→ **Data**:
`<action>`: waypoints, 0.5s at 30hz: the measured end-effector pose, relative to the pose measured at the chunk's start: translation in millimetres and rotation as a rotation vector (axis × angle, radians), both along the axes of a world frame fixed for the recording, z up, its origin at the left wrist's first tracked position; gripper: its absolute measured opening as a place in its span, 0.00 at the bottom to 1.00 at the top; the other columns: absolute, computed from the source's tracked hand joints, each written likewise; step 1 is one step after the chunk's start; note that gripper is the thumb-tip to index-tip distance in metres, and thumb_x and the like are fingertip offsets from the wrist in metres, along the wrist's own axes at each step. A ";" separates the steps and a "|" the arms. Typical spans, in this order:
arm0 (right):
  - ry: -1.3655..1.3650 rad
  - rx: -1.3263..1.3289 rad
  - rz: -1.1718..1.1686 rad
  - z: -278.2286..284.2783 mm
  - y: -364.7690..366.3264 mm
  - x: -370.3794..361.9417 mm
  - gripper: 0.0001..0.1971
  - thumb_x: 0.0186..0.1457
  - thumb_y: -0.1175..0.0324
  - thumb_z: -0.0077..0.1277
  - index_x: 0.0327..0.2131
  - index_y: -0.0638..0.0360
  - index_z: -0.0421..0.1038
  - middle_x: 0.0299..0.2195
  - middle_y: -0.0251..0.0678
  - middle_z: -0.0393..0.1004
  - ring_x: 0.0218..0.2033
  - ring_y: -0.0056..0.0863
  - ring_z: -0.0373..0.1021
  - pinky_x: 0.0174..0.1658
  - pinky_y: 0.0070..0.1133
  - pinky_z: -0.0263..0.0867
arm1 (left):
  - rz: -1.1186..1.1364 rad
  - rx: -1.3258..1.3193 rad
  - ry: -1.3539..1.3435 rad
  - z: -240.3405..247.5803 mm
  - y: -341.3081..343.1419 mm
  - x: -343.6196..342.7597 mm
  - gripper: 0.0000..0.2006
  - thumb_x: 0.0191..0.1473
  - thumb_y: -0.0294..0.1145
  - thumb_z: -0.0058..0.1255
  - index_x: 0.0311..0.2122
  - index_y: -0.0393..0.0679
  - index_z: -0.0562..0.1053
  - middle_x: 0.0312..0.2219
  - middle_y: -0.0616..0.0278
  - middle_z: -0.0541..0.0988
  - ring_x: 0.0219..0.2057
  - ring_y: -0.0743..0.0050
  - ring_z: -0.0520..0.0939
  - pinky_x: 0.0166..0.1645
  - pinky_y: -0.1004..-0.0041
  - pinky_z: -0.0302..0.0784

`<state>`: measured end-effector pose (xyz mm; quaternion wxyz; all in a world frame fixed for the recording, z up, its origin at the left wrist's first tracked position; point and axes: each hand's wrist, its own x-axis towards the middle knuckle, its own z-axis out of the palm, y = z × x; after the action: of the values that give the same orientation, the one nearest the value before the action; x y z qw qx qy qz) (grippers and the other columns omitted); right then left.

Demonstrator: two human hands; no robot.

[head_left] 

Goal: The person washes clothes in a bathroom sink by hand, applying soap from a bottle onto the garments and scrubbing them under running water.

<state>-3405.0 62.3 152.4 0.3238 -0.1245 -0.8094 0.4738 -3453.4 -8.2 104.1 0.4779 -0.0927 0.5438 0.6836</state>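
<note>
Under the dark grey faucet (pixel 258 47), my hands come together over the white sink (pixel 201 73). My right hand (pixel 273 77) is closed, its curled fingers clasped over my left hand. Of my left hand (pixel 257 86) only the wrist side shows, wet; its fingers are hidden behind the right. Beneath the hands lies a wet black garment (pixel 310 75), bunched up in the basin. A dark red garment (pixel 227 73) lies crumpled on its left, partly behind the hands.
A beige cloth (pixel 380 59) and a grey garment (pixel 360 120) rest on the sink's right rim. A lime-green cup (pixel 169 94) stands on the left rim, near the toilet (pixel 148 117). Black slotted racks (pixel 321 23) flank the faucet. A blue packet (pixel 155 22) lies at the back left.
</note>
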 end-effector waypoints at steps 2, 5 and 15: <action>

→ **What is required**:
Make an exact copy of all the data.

→ **Result below**:
`<action>`: waypoints, 0.5s at 30hz: the measured end-effector pose, relative to the pose measured at the chunk's start: translation in millimetres and rotation as a rotation vector (axis × angle, radians), both along the axes of a world frame fixed for the recording, z up, its origin at the left wrist's first tracked position; gripper: its absolute measured opening as a place in its span, 0.00 at the bottom to 1.00 at the top; the other columns: absolute, computed from the source's tracked hand joints, each written likewise; step 1 is one step after the chunk's start; note that gripper is the thumb-tip to index-tip distance in metres, and thumb_x and the like are fingertip offsets from the wrist in metres, along the wrist's own axes at each step. A ";" separates the steps and a "|" the arms. Typical spans, in this order:
arm0 (right):
  - ry: -1.3655..1.3650 rad
  - rx: -1.3263..1.3289 rad
  - rz: -1.1718..1.1686 rad
  - z: -278.2286..284.2783 mm
  - y: -364.7690..366.3264 mm
  - x: -370.3794..361.9417 mm
  - gripper: 0.0001..0.1971
  - thumb_x: 0.0186..0.1457
  - thumb_y: -0.1175..0.0324
  - thumb_z: -0.0077..0.1277
  - index_x: 0.0327..0.2131
  - index_y: -0.0638..0.0360
  - index_z: -0.0421..0.1038
  - middle_x: 0.0299..0.2195
  - middle_y: -0.0251..0.0678
  - middle_z: -0.0393..0.1004
  - ring_x: 0.0218..0.2033
  - ring_y: -0.0056..0.0863
  - ring_z: -0.0373..0.1021
  - pinky_x: 0.0174..0.1658
  - pinky_y: 0.0070..0.1133
  - pinky_z: -0.0263..0.0867
arm1 (left):
  - rz: -1.1186..1.1364 rad
  - rx: -1.3258..1.3193 rad
  - ry: -1.3539..1.3435 rad
  - z: -240.3405..247.5803 mm
  - y: -341.3081..343.1419 mm
  - x: -343.6196..342.7597 mm
  - gripper: 0.0000..0.2006
  - thumb_x: 0.0191..0.1473
  - thumb_y: -0.0294..0.1145
  - thumb_z: -0.0058..0.1255
  - index_x: 0.0311..0.2122
  - index_y: -0.0393..0.0679
  - index_z: -0.0562..0.1053
  - middle_x: 0.0312..0.2219
  - middle_y: -0.0616..0.0278
  - middle_z: -0.0541..0.0988
  - ring_x: 0.0219..0.2057
  - ring_y: -0.0743..0.0050
  - ring_z: -0.0520..0.0939
  - pinky_x: 0.0166..0.1645
  - pinky_y: -0.1004..-0.0041
  - pinky_z: -0.0302..0.0784

`<state>`: measured end-effector pose (xyz mm; quaternion wxyz; all in a world frame fixed for the recording, z up, its origin at the left wrist's first tracked position; point and axes: each hand's wrist, its own x-axis towards the middle knuckle, its own z-axis out of the palm, y = z × x; after the action: of the values that give the same orientation, the one nearest the value before the action; x y z qw qx qy qz) (grippers and the other columns omitted); right then left.

Demonstrator: two human hands; no robot.

[head_left] 

Goal: The person washes clothes in a bathroom sink by hand, applying soap from a bottle onto the garments and scrubbing them under running water.

<state>-3405.0 62.3 152.4 0.3238 -0.1245 -0.8094 0.4738 -3453.4 -8.2 104.1 0.4779 -0.0927 0.5438 0.6836</state>
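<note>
Under the dark grey faucet (pixel 258 47), my hands come together over the white sink (pixel 201 73). My right hand (pixel 273 77) is closed, its curled fingers clasped over my left hand. Of my left hand (pixel 257 86) only the wrist side shows, wet; its fingers are hidden behind the right. Beneath the hands lies a wet black garment (pixel 310 75), bunched up in the basin. A dark red garment (pixel 227 73) lies crumpled on its left, partly behind the hands.
A beige cloth (pixel 380 59) and a grey garment (pixel 360 120) rest on the sink's right rim. A lime-green cup (pixel 169 94) stands on the left rim, near the toilet (pixel 148 117). Black slotted racks (pixel 321 23) flank the faucet. A blue packet (pixel 155 22) lies at the back left.
</note>
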 end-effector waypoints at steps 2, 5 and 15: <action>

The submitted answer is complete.